The constraints on taxonomic progress imposed by the Code (Greuter et al., 2000) are illustrated by the controversy over the classification of the genus Coprinus, a familiar assemblage of "inky cap" mushrooms. In 1994, and repeatedly thereafter, Coprinus was shown to be polyphyletic (Hopple and Vilgalys, 1994; Redhead et al., 2001, and references therein). Redhead et al. (2001) suggested that Coprinus s. lat. should be divided into Coprinus s. str., Coprinellus, Coprinopsis, and Parasola, but this proposal has become mired in a nomenclatural debate concerning conservation and typification of generic names (Jørgensen et al., 2001; also see discussion at http://www.cbs.knaw.nl/nomenclature/index.htm). Consequently, Coprinus s. lat. remains an "accepted" taxon (Kirk et al., 2001) fully a decade after it was shown that it is not a clade.

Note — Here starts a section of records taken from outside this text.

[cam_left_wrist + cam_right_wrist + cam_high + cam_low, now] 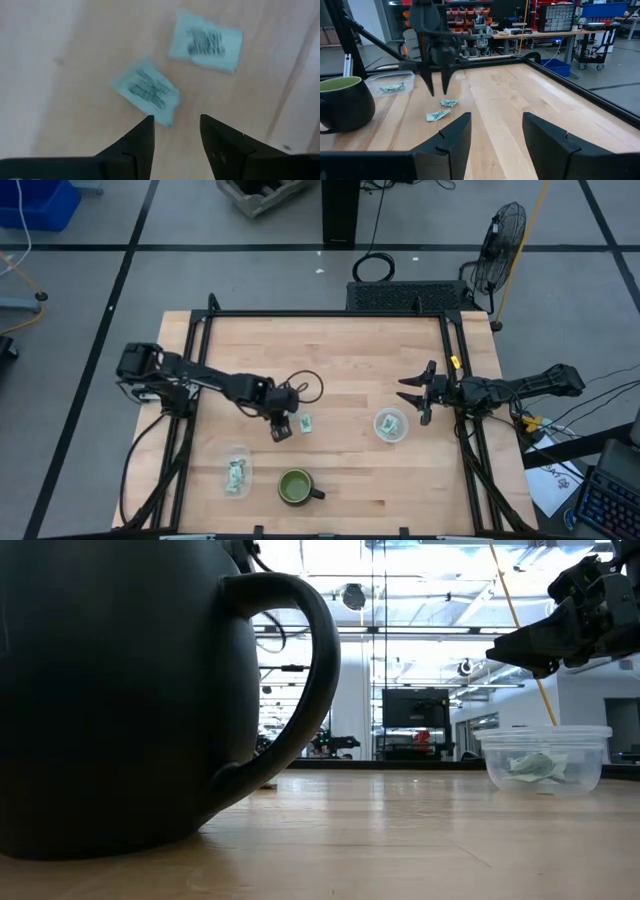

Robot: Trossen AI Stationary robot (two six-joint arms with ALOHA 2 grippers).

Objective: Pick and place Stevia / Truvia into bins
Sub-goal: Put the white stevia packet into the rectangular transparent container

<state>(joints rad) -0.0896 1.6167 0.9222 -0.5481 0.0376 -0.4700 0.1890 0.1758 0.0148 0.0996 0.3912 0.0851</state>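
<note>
Two pale green paper packets (150, 92) lie flat and loose on the light wooden tabletop (340, 360), near each other but apart, each a small printed rectangle with slightly crumpled edges. The left gripper (281, 428) hangs just above them, its dark fingers (142, 137) a narrow gap apart and holding nothing, the nearer packet lying just ahead of the tips. Toward the table's front left, a clear round plastic cup (237, 474) holds several packets; a second clear cup (391, 424) to the right also holds a few crumpled ones, seen through its wall from table height. A glossy dark green mug (296, 487) with a curved handle stands between the cups at the front edge and blocks much of the low view. The right gripper (418, 398) hovers just beside the right cup, fingers spread wide and empty.
</note>
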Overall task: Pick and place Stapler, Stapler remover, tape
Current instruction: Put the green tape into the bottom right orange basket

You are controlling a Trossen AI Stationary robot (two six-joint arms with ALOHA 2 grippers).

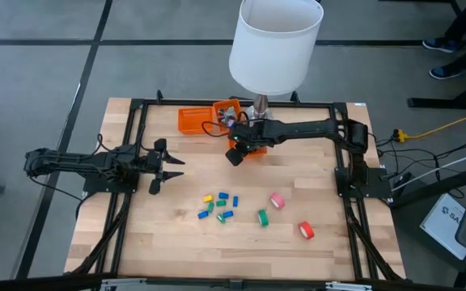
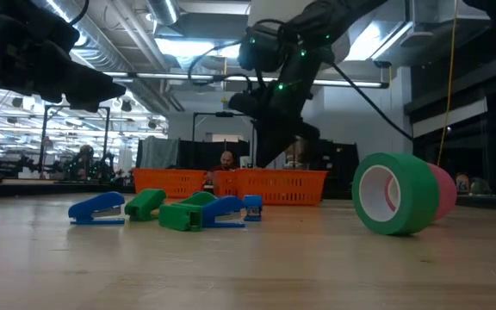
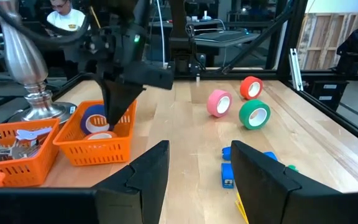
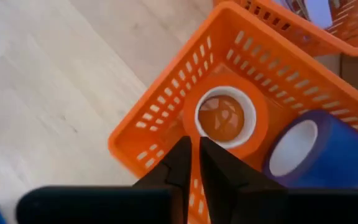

The example of Coprinus demonstrates that the challenges of translating phylogenetic hypotheses into taxonomy can be especially difficult at taxonomic levels at or below the rank of family, because of nomenclatural complexities. Problems such as the one posed by Coprinus will only increase in number as more genera are sampled intensively. For example, in the study of Binder et al. (2005), 34 genera were resolved as nonmonophyletic, and in the study of Moncalvo et al. (2002), 44 genera were resolved as nonmonophyletic.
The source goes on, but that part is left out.